TASK BRIEF - Using the records below, write out again exactly the lines that begin at the line containing "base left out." and end at the line containing "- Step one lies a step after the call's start", and no other lines.

EXERCISE INPUT START

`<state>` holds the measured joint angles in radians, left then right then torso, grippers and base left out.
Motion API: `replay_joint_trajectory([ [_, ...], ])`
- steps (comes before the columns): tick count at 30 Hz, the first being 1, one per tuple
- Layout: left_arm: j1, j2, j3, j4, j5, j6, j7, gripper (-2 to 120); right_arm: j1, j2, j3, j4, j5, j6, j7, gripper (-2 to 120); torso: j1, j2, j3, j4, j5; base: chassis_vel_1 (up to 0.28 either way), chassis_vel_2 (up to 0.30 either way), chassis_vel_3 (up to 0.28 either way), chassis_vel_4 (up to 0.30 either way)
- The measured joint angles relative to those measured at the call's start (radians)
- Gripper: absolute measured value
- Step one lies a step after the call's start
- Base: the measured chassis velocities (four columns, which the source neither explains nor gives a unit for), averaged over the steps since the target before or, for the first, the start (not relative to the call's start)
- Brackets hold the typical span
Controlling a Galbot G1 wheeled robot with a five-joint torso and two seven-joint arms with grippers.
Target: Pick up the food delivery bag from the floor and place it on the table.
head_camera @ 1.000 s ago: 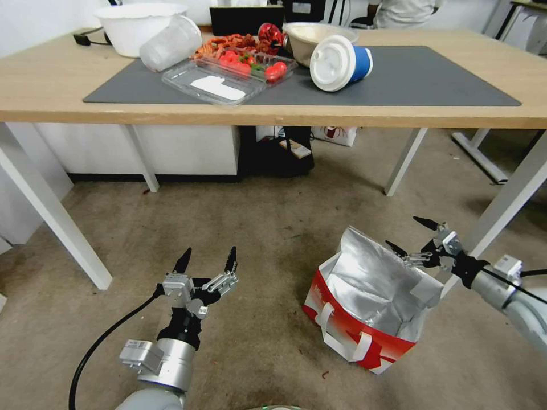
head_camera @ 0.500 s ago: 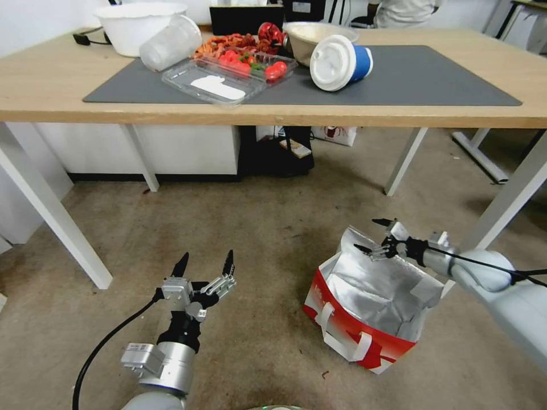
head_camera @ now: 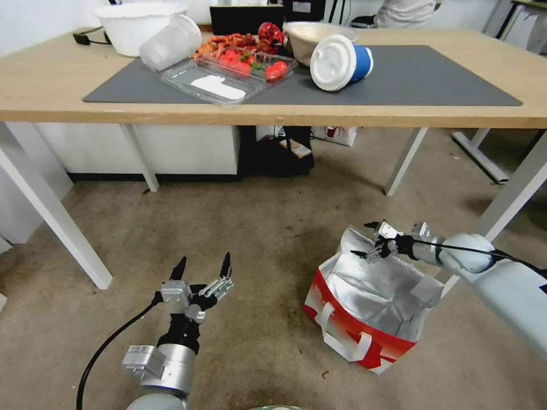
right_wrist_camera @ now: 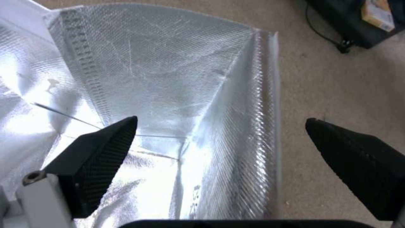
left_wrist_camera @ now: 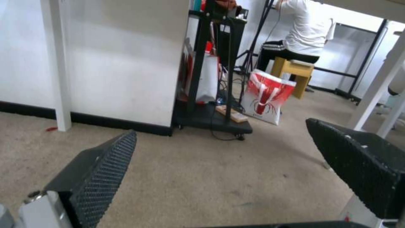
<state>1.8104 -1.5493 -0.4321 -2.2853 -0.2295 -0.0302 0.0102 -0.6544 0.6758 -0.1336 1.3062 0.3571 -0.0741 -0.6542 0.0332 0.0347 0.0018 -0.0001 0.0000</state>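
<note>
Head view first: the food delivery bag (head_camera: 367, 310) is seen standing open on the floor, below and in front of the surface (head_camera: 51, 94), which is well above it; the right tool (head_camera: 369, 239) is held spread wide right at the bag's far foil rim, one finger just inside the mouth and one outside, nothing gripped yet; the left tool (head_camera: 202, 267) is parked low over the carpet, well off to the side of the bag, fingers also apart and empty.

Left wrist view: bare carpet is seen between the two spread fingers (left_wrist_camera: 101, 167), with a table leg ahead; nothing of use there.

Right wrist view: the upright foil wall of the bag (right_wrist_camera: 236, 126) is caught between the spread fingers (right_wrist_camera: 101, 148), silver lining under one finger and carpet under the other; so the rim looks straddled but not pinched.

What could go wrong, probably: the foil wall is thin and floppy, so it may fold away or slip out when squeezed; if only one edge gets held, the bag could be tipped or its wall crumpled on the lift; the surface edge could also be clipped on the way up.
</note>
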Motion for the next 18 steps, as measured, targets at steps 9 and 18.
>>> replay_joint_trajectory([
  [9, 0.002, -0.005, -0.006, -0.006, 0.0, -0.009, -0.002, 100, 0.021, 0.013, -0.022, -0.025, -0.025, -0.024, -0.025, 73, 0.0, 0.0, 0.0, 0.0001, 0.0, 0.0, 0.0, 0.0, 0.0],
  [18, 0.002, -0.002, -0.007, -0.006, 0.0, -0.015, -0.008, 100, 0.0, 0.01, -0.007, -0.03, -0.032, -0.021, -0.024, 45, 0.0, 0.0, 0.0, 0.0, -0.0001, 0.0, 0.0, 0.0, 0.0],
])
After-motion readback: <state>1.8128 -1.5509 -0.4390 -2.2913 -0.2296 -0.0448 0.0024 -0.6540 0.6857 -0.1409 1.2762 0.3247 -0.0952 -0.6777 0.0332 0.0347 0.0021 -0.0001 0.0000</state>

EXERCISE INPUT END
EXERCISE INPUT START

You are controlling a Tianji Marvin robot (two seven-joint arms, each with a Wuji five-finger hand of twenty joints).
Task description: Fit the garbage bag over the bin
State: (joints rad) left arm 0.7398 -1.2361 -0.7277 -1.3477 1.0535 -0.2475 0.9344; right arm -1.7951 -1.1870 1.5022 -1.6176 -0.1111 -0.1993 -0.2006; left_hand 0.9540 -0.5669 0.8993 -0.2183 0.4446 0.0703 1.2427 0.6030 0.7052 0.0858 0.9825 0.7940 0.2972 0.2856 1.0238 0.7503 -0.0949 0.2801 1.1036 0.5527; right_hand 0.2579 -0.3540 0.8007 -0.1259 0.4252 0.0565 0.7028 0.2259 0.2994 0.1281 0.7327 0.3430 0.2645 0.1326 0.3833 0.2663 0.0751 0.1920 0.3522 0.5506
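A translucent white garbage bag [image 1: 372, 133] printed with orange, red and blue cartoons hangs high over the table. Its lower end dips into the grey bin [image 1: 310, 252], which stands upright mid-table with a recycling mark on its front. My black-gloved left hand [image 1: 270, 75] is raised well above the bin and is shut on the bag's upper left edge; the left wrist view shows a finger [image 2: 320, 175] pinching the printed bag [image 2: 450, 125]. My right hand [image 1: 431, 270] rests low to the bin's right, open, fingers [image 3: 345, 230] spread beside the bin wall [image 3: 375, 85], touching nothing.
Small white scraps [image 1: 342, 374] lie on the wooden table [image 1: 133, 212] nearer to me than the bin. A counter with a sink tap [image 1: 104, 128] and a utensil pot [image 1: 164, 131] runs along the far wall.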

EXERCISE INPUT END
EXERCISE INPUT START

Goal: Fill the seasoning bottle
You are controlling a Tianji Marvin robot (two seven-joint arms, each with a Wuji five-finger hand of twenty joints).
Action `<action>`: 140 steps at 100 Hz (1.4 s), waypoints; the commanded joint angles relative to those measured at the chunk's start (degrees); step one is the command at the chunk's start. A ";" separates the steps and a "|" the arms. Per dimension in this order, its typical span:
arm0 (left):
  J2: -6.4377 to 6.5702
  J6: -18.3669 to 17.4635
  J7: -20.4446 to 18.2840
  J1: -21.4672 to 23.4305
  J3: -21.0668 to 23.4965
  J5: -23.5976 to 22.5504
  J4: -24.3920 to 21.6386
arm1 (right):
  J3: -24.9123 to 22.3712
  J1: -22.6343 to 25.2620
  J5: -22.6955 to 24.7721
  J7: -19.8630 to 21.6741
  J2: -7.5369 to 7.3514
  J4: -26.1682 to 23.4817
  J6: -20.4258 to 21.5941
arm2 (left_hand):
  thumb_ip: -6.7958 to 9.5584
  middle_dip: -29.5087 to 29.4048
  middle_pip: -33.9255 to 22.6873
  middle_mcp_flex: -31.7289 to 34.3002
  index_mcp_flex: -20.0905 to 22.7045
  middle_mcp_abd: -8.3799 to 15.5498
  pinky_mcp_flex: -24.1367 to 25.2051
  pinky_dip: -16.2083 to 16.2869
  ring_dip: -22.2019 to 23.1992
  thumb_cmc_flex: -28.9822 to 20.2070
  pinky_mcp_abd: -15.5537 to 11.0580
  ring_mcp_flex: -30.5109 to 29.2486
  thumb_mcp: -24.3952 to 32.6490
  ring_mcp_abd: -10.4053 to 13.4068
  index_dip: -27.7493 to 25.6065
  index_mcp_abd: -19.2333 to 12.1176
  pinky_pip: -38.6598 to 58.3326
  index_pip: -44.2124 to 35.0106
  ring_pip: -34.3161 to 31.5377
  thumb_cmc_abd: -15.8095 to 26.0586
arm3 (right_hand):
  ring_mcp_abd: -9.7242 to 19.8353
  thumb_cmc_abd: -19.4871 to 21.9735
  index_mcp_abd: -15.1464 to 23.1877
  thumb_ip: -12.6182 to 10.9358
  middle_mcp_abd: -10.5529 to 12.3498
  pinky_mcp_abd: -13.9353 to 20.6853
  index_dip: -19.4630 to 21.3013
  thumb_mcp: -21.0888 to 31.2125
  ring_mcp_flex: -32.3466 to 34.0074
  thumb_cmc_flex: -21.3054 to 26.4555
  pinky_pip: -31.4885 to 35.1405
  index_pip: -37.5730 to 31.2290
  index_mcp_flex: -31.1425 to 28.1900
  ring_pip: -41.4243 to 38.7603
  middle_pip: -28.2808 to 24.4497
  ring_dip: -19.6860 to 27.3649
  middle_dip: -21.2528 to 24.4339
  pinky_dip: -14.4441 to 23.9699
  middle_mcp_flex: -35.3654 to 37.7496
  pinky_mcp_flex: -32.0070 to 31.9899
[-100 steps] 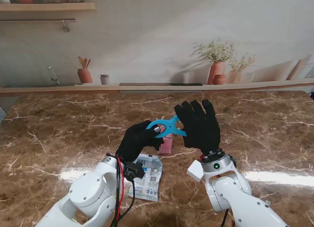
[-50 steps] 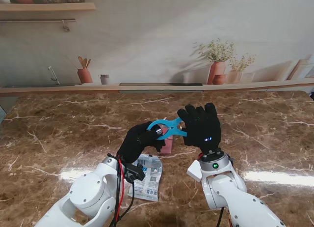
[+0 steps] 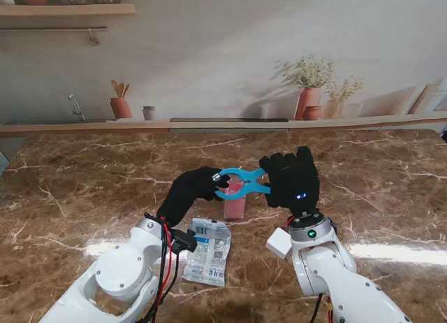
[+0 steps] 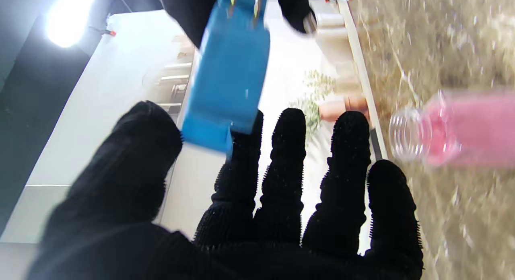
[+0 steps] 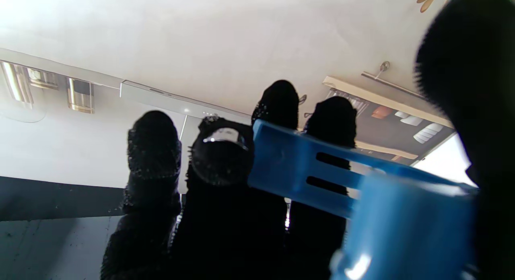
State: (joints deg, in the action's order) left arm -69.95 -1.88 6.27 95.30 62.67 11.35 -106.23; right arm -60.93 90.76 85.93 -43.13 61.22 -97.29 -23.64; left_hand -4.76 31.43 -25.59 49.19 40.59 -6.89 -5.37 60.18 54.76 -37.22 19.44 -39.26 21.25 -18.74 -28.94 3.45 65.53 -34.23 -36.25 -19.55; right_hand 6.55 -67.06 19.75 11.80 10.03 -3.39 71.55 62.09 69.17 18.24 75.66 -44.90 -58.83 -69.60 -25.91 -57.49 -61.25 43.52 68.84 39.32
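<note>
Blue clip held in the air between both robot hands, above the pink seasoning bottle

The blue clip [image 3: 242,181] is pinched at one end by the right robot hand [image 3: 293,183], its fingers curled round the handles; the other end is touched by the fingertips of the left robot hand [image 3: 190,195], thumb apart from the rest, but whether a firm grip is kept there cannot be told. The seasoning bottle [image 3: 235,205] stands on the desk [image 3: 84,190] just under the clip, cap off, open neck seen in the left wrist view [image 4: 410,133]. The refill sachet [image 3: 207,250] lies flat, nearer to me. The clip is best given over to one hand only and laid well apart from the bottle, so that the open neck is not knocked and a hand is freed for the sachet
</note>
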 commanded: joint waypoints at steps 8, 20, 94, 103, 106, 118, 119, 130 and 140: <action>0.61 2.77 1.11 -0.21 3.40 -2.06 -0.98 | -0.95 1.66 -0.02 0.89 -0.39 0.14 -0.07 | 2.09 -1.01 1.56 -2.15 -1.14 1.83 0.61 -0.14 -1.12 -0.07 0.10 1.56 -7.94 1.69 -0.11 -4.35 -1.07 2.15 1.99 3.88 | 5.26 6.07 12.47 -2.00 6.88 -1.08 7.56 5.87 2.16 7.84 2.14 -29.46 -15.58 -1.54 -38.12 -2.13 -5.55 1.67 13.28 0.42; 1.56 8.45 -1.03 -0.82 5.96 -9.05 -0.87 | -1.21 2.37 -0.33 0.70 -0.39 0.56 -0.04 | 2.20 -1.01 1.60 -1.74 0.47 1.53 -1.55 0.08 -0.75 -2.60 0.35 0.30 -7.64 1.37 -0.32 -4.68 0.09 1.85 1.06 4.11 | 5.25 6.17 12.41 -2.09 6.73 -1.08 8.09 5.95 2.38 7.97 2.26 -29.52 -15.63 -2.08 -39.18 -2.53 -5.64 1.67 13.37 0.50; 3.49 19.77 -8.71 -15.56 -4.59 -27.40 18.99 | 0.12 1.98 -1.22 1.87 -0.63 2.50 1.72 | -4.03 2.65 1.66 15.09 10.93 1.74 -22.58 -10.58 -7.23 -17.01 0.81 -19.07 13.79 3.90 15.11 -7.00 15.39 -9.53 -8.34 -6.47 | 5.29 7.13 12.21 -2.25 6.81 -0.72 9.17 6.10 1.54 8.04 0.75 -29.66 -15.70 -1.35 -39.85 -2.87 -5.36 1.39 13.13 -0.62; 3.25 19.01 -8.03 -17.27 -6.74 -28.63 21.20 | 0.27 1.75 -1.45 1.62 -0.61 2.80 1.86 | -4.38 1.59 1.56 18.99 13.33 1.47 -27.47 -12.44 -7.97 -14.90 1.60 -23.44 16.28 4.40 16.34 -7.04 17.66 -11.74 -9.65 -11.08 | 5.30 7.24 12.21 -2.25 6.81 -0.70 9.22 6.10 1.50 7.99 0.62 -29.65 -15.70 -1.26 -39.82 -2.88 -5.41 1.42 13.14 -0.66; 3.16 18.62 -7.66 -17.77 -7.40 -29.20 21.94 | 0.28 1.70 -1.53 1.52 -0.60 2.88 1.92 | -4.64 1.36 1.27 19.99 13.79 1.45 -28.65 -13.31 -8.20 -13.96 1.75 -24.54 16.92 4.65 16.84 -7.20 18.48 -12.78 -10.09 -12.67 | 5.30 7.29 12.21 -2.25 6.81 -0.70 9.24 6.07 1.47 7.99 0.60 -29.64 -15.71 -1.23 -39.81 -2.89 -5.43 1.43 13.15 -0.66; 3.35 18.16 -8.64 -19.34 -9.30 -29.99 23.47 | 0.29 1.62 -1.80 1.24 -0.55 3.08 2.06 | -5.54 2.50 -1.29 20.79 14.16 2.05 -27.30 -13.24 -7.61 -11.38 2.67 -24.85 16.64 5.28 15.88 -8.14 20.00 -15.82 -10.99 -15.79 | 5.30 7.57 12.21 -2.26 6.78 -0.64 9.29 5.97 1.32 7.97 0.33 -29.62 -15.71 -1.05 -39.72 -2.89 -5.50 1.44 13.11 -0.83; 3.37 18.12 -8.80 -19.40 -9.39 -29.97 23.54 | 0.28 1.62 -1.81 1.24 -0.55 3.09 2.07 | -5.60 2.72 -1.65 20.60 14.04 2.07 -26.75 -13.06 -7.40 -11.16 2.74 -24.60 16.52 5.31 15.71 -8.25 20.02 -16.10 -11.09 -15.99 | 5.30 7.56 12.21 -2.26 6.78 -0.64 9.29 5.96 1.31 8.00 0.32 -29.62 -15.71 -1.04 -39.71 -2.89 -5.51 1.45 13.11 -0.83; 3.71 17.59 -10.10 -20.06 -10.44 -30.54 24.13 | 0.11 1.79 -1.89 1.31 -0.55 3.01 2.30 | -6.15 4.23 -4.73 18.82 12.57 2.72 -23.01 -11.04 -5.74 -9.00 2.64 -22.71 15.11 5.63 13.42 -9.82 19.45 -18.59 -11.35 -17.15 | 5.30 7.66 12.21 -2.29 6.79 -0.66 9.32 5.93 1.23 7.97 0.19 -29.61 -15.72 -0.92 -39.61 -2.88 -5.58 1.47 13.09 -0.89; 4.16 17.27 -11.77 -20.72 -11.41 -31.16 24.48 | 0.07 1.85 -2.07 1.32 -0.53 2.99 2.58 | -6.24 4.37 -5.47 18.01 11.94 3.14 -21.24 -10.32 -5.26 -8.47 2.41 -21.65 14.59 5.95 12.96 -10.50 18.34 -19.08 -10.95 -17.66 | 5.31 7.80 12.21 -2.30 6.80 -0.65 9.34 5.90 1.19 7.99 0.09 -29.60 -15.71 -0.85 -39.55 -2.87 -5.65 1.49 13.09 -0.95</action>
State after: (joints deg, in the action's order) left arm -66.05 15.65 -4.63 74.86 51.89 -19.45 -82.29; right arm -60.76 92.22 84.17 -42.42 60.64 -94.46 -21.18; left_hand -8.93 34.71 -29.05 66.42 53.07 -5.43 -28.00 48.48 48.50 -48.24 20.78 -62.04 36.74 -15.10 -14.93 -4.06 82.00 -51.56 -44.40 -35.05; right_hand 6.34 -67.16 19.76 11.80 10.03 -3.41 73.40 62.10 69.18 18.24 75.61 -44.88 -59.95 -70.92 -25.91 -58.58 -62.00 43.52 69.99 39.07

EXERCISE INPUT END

ANSWER -
`<state>` holds the measured joint angles in radians, left then right then torso, grippers and base left out.
Motion API: `replay_joint_trajectory([ [_, ...], ])`
- steps (comes before the columns): tick count at 30 Hz, the first being 1, one per tuple
- Layout: left_arm: j1, j2, j3, j4, j5, j6, j7, gripper (-2 to 120); right_arm: j1, j2, j3, j4, j5, j6, j7, gripper (-2 to 120); torso: j1, j2, j3, j4, j5; base: chassis_vel_1 (up to 0.28 either way), chassis_vel_2 (up to 0.30 either way), chassis_vel_3 (up to 0.28 either way), chassis_vel_4 (up to 0.30 either way)
- The measured joint angles relative to those measured at the call's start (radians)
- Gripper: absolute measured value
- Step one lies a step after the call's start

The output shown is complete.